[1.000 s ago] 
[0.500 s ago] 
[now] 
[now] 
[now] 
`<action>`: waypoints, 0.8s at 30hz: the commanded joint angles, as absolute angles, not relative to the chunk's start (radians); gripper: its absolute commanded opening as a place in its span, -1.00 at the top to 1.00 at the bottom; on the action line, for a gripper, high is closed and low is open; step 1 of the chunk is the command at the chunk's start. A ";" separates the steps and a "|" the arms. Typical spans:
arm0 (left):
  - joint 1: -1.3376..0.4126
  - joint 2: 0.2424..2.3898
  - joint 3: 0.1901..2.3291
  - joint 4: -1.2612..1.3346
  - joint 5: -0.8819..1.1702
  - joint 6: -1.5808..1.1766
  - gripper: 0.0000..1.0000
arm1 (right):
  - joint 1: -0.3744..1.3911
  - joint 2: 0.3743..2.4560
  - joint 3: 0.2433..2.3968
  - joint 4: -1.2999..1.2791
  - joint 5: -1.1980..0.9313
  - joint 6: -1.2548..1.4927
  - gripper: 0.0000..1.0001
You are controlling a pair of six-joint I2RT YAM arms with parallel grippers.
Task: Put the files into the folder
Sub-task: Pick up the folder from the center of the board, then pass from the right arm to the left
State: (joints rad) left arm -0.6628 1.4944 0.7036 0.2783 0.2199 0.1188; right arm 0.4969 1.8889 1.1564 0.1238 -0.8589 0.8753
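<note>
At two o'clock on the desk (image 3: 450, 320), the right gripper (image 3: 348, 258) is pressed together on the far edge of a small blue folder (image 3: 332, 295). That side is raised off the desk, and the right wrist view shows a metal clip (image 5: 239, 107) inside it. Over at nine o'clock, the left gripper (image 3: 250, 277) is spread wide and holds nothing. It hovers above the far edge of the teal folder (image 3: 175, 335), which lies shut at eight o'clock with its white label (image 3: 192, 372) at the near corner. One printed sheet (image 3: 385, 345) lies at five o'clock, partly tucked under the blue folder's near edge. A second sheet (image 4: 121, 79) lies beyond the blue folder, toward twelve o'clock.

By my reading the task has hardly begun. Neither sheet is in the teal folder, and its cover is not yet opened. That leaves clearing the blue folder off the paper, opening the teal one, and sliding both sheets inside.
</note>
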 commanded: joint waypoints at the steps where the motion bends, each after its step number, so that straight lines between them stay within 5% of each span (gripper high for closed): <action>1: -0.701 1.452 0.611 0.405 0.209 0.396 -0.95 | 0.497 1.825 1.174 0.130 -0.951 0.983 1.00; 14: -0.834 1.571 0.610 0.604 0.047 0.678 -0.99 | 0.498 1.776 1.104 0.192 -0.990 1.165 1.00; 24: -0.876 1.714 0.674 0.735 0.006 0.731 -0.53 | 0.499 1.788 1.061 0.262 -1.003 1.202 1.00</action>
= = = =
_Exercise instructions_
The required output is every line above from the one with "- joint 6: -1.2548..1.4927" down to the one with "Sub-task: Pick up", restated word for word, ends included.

_Answer to this exercise_
  - joint 6: -1.2548..1.4927
  - gripper: 0.0000..1.0001
You are controlling a pair of six-joint I2RT YAM arms with parallel grippers.
Task: Put the files into the folder
Sub-task: Pick up the folder from the center of the board, then pass from the right arm to the left

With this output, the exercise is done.